Herpesviruses in action

Herpesviruses in action

That’s how it works Herpes virus for example, in patients in intensive care units too severe pneumonia. In healthy people it can spontaneously one encephalitis cause irreversible brain damage.

The genetic material of the herpes virus consists of DNA, as in humans. Once it has invaded human cells, it infiltrates its genome into the cell nucleus. There is the molecular machinery, with the genetic information read from the DNA and transcribed into RNA molecules. This RNA then determines which proteins are formed by the cell.

In the nucleus, the virus takes over within a few hours after infection complete control about this machinery. It uses them to make their own proteins from the cell and multiply massively. The formation of cellular proteins soon becomes a minor matter. In the end, the host cell dies and releases thousands of new viruses that infect other cells.

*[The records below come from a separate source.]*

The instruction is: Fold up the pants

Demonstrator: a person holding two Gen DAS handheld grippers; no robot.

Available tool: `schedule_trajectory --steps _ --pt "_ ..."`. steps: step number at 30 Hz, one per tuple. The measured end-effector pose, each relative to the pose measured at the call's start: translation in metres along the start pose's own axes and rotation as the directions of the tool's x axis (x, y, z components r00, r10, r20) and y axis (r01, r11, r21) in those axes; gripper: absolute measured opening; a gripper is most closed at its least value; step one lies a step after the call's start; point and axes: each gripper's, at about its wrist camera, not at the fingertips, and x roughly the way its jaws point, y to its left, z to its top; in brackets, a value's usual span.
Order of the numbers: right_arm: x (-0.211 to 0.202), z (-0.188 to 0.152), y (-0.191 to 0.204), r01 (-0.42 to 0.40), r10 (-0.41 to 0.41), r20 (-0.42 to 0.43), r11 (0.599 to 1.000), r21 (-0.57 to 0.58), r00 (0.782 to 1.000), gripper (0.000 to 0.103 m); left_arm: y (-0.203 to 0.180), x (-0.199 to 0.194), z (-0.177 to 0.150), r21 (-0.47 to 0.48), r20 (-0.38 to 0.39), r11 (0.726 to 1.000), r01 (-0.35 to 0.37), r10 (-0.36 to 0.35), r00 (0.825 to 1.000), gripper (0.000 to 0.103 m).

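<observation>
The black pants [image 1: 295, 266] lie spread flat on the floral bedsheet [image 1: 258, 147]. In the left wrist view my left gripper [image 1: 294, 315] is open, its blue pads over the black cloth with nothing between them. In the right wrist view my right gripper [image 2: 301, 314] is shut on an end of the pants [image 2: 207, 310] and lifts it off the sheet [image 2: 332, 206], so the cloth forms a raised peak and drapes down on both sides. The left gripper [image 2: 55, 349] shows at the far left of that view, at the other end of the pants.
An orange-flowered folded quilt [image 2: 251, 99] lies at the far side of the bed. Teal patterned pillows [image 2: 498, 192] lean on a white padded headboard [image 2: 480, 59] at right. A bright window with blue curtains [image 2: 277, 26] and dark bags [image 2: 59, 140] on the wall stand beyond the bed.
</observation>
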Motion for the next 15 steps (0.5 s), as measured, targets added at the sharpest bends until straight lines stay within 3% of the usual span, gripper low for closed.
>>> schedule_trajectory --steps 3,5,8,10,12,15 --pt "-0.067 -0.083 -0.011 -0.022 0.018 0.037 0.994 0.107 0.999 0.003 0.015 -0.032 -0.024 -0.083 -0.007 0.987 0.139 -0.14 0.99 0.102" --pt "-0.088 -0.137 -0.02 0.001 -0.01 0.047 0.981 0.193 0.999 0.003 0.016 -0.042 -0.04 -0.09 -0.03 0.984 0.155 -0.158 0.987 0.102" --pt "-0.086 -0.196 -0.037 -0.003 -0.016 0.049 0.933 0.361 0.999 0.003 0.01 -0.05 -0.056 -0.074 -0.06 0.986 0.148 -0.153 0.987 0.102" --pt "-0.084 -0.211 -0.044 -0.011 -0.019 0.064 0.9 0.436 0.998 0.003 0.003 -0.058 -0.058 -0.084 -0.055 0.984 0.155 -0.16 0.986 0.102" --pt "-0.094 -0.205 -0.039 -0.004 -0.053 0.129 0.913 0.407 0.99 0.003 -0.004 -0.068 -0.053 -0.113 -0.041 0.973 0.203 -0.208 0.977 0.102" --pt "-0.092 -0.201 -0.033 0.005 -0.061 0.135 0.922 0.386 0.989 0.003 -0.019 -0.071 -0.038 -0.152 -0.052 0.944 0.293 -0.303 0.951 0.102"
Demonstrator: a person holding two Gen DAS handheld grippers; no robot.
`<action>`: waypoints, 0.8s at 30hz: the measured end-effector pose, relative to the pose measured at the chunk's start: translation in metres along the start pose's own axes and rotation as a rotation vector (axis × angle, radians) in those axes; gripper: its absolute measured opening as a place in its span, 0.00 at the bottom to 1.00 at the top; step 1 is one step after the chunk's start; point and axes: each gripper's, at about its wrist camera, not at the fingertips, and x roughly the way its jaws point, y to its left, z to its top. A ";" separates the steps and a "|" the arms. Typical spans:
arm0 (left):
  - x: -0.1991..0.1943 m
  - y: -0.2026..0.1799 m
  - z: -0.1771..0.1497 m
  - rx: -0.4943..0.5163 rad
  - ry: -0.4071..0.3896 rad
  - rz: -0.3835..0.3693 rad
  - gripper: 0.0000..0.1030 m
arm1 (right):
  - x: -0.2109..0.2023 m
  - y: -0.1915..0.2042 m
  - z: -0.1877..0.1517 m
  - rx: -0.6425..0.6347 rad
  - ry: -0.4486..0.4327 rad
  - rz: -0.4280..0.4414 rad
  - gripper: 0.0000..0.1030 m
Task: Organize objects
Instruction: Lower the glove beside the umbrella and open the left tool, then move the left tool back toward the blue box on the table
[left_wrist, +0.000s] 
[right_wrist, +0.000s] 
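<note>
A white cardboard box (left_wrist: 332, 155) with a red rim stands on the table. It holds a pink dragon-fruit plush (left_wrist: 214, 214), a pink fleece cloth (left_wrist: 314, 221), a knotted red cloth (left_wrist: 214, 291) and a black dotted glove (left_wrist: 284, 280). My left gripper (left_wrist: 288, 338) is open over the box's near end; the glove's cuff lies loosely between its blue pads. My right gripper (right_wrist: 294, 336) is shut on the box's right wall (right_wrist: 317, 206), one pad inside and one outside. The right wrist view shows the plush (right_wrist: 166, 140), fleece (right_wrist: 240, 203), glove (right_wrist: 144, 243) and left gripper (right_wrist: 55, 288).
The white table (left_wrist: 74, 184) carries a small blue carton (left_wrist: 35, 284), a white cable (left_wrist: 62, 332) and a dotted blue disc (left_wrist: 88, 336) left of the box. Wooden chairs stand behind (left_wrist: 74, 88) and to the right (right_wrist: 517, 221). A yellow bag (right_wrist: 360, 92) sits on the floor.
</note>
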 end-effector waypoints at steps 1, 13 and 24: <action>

Reading the human DNA is disturbed

Virologists led by Prof. Lars Dölken from the University of Würzburg are now presenting new details from this process in cooperation with the bioinformatics team of Prof. Caroline Friedel (LMU Munich). Her works are in the journal Nature Communications released (“Wide-spread disruption of host transcription termination in HSV-1 infection”, Andrzej J. Rutkowski, Florian Erhard, Anne L’Hernault, Thomas Bonfert, Markus Schilhabel, Colin Crump, Philip Rosenstiel, Stacey Efstathiou, Ralf Zimmer, Caroline C. Friedel, Lars Dolken. Nature Communications, May 20, 2015, DOI: 10.1038 / ncomms8126).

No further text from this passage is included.